_Exercise goal:_
All records below must be retyped exactly.
___ Records for this task ___
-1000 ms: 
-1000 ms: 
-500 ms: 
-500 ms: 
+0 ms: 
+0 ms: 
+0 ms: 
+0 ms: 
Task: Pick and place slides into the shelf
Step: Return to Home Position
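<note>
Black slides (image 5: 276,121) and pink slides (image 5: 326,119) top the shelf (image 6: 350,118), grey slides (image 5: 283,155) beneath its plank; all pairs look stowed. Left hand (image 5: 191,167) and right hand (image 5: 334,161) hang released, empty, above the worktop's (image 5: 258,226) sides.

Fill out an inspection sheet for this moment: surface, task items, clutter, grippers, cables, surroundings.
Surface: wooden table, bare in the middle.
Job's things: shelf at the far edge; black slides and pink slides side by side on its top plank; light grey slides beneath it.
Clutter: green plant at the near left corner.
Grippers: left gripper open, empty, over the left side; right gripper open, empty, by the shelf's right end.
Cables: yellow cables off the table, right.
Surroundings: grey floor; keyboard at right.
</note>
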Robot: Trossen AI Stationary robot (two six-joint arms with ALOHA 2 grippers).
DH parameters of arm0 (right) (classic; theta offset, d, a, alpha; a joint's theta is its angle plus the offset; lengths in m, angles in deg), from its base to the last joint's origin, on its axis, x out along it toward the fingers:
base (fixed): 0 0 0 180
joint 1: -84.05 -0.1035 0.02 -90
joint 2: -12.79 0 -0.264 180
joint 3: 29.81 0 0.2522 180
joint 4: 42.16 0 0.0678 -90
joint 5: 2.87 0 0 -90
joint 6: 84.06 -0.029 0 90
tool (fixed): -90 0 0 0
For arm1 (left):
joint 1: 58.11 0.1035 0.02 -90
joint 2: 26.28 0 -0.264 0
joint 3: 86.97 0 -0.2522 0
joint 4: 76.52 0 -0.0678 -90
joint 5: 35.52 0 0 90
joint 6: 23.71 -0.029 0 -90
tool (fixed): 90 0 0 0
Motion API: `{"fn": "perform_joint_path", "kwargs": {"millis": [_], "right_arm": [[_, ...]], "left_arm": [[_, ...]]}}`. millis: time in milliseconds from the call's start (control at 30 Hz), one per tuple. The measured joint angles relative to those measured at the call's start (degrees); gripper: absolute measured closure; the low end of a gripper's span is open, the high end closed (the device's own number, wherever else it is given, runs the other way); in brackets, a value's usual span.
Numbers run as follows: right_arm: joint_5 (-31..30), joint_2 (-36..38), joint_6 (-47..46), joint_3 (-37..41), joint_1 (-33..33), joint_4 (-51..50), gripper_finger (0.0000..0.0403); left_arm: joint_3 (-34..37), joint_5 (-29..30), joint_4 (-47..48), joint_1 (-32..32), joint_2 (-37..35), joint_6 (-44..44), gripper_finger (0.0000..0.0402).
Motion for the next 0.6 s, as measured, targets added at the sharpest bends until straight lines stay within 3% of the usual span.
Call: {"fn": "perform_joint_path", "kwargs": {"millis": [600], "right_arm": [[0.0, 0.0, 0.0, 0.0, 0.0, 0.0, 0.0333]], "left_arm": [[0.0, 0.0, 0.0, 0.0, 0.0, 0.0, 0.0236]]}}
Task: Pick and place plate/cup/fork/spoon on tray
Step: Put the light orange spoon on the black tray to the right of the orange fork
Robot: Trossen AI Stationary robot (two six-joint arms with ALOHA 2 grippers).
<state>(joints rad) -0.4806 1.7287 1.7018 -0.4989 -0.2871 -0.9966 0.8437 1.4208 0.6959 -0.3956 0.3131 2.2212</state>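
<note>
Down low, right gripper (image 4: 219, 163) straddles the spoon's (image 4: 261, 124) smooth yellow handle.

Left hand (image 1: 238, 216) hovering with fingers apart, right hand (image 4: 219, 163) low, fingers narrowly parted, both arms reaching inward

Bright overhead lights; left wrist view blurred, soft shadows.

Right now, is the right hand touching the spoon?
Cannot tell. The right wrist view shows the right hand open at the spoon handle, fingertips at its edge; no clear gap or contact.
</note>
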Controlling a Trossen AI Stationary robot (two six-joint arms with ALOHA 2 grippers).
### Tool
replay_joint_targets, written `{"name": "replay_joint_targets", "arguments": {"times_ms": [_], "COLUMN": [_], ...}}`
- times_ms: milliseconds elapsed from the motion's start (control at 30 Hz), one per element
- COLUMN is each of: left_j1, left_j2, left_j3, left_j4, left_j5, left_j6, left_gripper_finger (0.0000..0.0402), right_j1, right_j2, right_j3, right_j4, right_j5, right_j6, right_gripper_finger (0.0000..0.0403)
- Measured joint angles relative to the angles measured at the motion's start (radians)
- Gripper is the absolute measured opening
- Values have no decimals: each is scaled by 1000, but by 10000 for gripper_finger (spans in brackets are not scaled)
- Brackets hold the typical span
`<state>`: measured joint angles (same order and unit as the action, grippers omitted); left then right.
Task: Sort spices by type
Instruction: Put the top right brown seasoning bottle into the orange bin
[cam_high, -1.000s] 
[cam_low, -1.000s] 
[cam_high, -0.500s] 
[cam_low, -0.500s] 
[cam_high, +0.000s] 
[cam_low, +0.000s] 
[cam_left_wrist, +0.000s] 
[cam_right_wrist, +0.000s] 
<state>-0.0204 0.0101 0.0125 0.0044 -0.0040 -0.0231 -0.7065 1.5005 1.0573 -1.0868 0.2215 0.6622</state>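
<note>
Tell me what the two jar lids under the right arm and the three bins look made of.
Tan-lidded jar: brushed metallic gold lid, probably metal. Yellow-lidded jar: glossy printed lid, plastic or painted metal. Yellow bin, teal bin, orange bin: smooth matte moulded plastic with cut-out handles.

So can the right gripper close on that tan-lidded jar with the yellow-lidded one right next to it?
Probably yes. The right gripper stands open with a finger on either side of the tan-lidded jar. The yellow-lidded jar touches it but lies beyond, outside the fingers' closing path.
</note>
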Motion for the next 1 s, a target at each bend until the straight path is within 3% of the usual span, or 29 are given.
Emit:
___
_Solution below:_
-1000 ms: 
-1000 ms: 
-500 ms: 
-500 ms: 
+0 ms: 
+0 ms: 
+0 ms: 
+0 ms: 
Task: Pick and place slides into the shelf
Step: Return to Home Position
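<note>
Black slides (image 5: 276,121) and pink slides (image 5: 326,119) top the shelf (image 6: 350,118), grey slides (image 5: 283,155) beneath its plank; all pairs look stowed. Left hand (image 5: 191,167) and right hand (image 5: 334,161) hang released, empty, above the worktop's (image 5: 258,226) sides.

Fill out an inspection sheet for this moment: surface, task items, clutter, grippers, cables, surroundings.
Surface: wooden table, bare in the middle.
Job's things: shelf at the far edge; black slides and pink slides side by side on its top plank; light grey slides beneath it.
Clutter: green plant at the near left corner.
Grippers: left gripper open, empty, over the left side; right gripper open, empty, by the shelf's right end.
Cables: yellow cables off the table, right.
Surroundings: grey floor; keyboard at right.
</note>
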Robot: Trossen AI Stationary robot (two six-joint arms with ALOHA 2 grippers).
DH parameters of arm0 (right) (classic; theta offset, d, a, alpha; a joint's theta is its angle plus the offset; lengths in m, angles in deg), from its base to the last joint's origin, on its axis, x out along it toward the fingers:
base (fixed): 0 0 0 180
joint 1: -84.05 -0.1035 0.02 -90
joint 2: -12.79 0 -0.264 180
joint 3: 29.81 0 0.2522 180
joint 4: 42.16 0 0.0678 -90
joint 5: 2.87 0 0 -90
joint 6: 84.06 -0.029 0 90
tool (fixed): -90 0 0 0
For arm1 (left):
joint 1: 58.11 0.1035 0.02 -90
joint 2: 26.28 0 -0.264 0
joint 3: 86.97 0 -0.2522 0
joint 4: 76.52 0 -0.0678 -90
joint 5: 35.52 0 0 90
joint 6: 23.71 -0.029 0 -90
tool (fixed): 90 0 0 0
Motion API: `{"fn": "perform_joint_path", "kwargs": {"millis": [_], "right_arm": [[_, ...]], "left_arm": [[_, ...]]}}`. millis: time in milliseconds from the call's start (control at 30 Hz), one per tuple. The measured joint angles relative to those measured at the call's start (degrees); gripper: absolute measured closure; the low end of a gripper's span is open, the high end closed (the device's own number, wherever else it is given, runs the other way); in brackets, a value's usual span.
Numbers run as follows: right_arm: joint_5 (-31..30), joint_2 (-36..38), joint_6 (-47..46), joint_3 (-37..41), joint_1 (-33..33), joint_4 (-51..50), gripper_finger (0.0000..0.0403); left_arm: joint_3 (-34..37), joint_5 (-29..30), joint_4 (-47..48), joint_1 (-32..32), joint_2 (-37..35), joint_6 (-44..44), gripper_finger (0.0000..0.0402).
Motion for the next 0.6 s, as measured, targets added at the sharpest bends until straight lines stay within 3% of the usual span.
Call: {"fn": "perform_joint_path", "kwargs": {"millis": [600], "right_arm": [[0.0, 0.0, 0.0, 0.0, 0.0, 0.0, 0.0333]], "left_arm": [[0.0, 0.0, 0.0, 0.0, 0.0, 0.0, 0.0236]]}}
Task: Pick and place plate/cup/fork/spoon on tray
Step: Put the light orange spoon on the black tray to the right of the orange fork
Robot: Trossen AI Stationary robot (two six-joint arms with ALOHA 2 grippers).
<state>(joints rad) -0.4806 1.7287 1.7018 -0.4989 -0.2871 -0.9966 0.8437 1.4208 0.6959 -0.3956 0.3131 2.2212</state>
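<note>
Down low, right gripper (image 4: 219, 163) straddles the spoon's (image 4: 261, 124) smooth yellow handle.

Left hand (image 1: 238, 216) hovering with fingers apart, right hand (image 4: 219, 163) low, fingers narrowly parted, both arms reaching inward

Bright overhead lights; left wrist view blurred, soft shadows.

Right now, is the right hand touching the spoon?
Cannot tell. The right wrist view shows the right hand open at the spoon handle, fingertips at its edge; no clear gap or contact.
</note>
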Controlling a Trossen AI Stationary robot (two six-joint arms with ALOHA 2 grippers).
### Tool
replay_joint_targets, written `{"name": "replay_joint_targets", "arguments": {"times_ms": [_], "COLUMN": [_], ...}}`
- times_ms: milliseconds elapsed from the motion's start (control at 30 Hz), one per element
- COLUMN is each of: left_j1, left_j2, left_j3, left_j4, left_j5, left_j6, left_gripper_finger (0.0000..0.0402), right_j1, right_j2, right_j3, right_j4, right_j5, right_j6, right_gripper_finger (0.0000..0.0403)
- Measured joint angles relative to the angles measured at the motion's start (radians)
- Gripper is the absolute measured opening
- Values have no decimals: each is scaled by 1000, but by 10000 for gripper_finger (spans in brackets are not scaled)
- Brackets hold the typical span
`<state>`: measured joint angles (same order and unit as the action, grippers omitted); left then right.
Task: Sort spices by type
Instruction: Put the top right brown seasoning bottle into the orange bin
[cam_high, -1.000s] 
[cam_low, -1.000s] 
[cam_high, -0.500s] 
[cam_low, -0.500s] 
[cam_high, +0.000s] 
[cam_low, +0.000s] 
[cam_left_wrist, +0.000s] 
[cam_right_wrist, +0.000s] 
<state>-0.0204 0.0101 0.0125 0.0044 -0.0040 -0.0231 -0.7065 1.5005 1.0573 -1.0868 0.2215 0.6622</state>
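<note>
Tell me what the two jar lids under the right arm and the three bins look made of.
Tan-lidded jar: brushed metallic gold lid, probably metal. Yellow-lidded jar: glossy printed lid, plastic or painted metal. Yellow bin, teal bin, orange bin: smooth matte moulded plastic with cut-out handles.

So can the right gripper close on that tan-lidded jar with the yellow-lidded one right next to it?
Probably yes. The right gripper stands open with a finger on either side of the tan-lidded jar. The yellow-lidded jar touches it but lies beyond, outside the fingers' closing path.
</note>
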Motion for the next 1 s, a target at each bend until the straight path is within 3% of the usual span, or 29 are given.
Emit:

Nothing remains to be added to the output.